Records supplied.
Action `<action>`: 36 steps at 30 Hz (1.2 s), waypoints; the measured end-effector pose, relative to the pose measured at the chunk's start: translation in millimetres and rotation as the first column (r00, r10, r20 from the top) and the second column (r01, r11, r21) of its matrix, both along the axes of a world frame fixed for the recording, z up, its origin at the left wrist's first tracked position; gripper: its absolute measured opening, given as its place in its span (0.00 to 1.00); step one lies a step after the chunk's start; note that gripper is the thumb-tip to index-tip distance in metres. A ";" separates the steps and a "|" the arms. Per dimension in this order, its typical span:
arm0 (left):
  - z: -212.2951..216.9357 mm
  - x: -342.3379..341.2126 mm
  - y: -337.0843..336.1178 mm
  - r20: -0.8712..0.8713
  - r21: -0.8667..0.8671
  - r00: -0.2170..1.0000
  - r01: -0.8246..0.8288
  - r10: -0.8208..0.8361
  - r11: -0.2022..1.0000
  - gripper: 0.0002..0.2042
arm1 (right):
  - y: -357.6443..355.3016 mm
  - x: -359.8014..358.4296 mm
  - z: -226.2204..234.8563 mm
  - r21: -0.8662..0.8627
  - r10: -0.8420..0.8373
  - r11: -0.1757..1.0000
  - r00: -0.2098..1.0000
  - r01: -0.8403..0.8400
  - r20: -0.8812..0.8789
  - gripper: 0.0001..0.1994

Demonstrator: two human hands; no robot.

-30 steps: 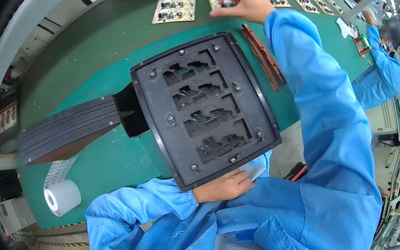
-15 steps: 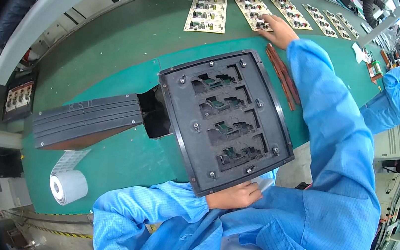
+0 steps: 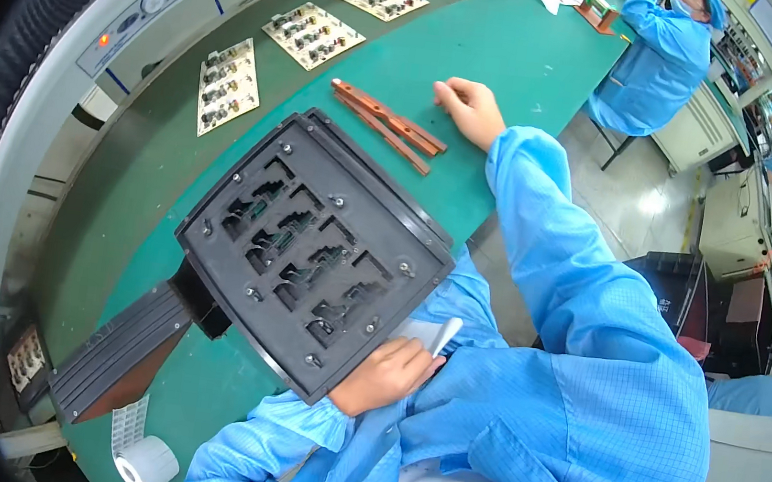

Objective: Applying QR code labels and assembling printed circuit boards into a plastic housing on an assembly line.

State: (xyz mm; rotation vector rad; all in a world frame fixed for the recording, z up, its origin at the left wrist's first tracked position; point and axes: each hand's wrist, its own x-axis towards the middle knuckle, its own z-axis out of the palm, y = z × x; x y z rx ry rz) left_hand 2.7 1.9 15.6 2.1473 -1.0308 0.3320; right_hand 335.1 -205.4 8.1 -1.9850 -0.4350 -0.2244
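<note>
My left hand (image 3: 386, 374) is closed at the near edge of a black fixture tray (image 3: 283, 228), around a white sheet (image 3: 437, 332) that looks like paper or cloth. The tray, tilted, has stepped cutouts and several small metal posts. My right hand (image 3: 474, 115) hovers over the green bench beyond the tray, fingers curled, with nothing visible in it. Nearest to it are some reddish-brown bars (image 3: 389, 124) lying on the mat. Farther off lie circuit board panels (image 3: 313, 36) carrying parts, one (image 3: 229, 87) to the left of the others.
A dark ribbed block (image 3: 120, 348) joins the tray's left side. Beside it lies a roll of white labels (image 3: 145, 464). A machine housing with a knob (image 3: 153, 1) lines the far left. At upper right sits a co-worker in blue (image 3: 664, 54), near a green spool (image 3: 596, 9).
My right hand has drawn back from a circuit board panel to beside the brown bars, its fingers now curled. The view has turned right. My left hand stays at the tray's near edge.
</note>
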 end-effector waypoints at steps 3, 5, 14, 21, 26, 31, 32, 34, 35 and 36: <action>0.5 -0.2 -0.2 0.049 0.042 0.999 0.005 -0.007 0.999 0.15 | 4.6 -13.1 13.1 -0.117 0.008 0.993 0.999 -0.012 -0.040 0.18; 5.3 -1.6 -0.6 0.067 0.071 0.998 0.006 -0.010 0.997 0.16 | 4.5 -20.6 19.7 -0.163 -0.003 0.987 0.998 -0.007 -0.062 0.18; 69.5 -60.2 12.6 -0.003 -0.130 0.974 -0.224 0.226 0.966 0.11 | 15.7 -164.0 93.4 0.260 0.714 0.678 0.700 -0.687 -0.012 0.17; 91.9 -59.3 27.7 -0.039 -0.323 0.919 -0.384 0.393 0.865 0.12 | 47.9 -216.9 118.7 0.116 0.951 0.274 0.287 -0.955 0.114 0.15; 108.1 -58.0 41.2 -0.018 -0.145 0.840 -0.539 0.542 0.830 0.21 | 39.3 -208.9 118.4 0.272 0.962 0.225 0.257 -0.936 0.090 0.08; 158.4 -71.1 85.4 0.077 -0.293 0.321 -0.898 0.944 0.329 0.20 | 5.1 -164.4 91.1 0.787 0.796 0.262 0.586 -0.558 0.150 0.13; 154.4 -80.9 109.9 0.065 -0.353 0.279 -0.891 0.958 0.284 0.16 | 1.7 -155.8 85.4 0.890 0.667 0.249 0.734 -0.383 0.130 0.14; 155.1 -93.4 160.1 0.032 -0.454 0.198 -0.871 0.980 0.191 0.14 | -9.9 -133.3 69.9 0.900 0.487 0.388 0.873 -0.198 -0.019 0.13; 162.4 -94.5 174.8 0.016 -0.490 0.157 -0.860 0.987 0.145 0.15 | -10.5 -122.3 48.8 0.901 0.481 0.386 0.876 -0.198 -0.014 0.13; 171.8 -93.5 181.1 0.043 -0.467 0.111 -0.876 0.993 0.118 0.14 | -10.8 -110.8 23.0 0.840 0.389 0.530 0.914 -0.116 -0.119 0.12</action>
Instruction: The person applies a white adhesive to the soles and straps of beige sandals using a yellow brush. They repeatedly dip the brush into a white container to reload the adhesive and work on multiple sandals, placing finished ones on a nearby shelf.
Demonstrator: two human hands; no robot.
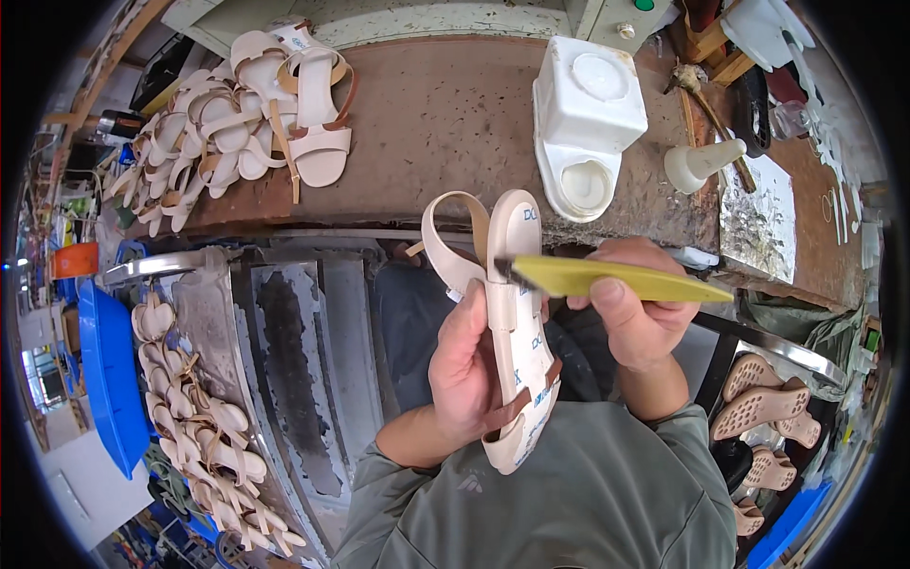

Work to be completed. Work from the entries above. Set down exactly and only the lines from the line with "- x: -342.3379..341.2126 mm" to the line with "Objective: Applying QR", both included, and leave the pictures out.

Worked solution.
  - x: -342.3379..341.2126 mm
  - y: -337.0843..336.1178 mm
  - r20: -0.8712..0.8713
  - r21: -0.8667..0.8671
  - r00: -0.2170..1.0000
  - r01: -0.8246..0.8288
  - r10: -0.8208..0.8361
  - r11: -0.2022..1.0000
  - gripper: 0.0002..0.2042
arm1 (right):
  - y: -357.6443..355.3016 mm
  - x: -359.8014..358.4296 mm
  - z: -226.2204..234.8563 mm
  - r21: -0.8662..0.8627
  - r10: -0.8420..0.8373
  - r11: -0.1757..1.0000
  - r00: -0.2098..1.0000
  - r01: -0.8403..0.8400
  - r20: -0.8812..0.8789
  - gripper: 0.0001..0.1994

Demonstrator: two human hands; no robot.

-30 steps: 
-15 steps: 
+0 steps: 

Objective: Applying QR code labels and assembling printed circuit boards into a plastic housing on an assembly line.

With the answer given, the exercise is closed.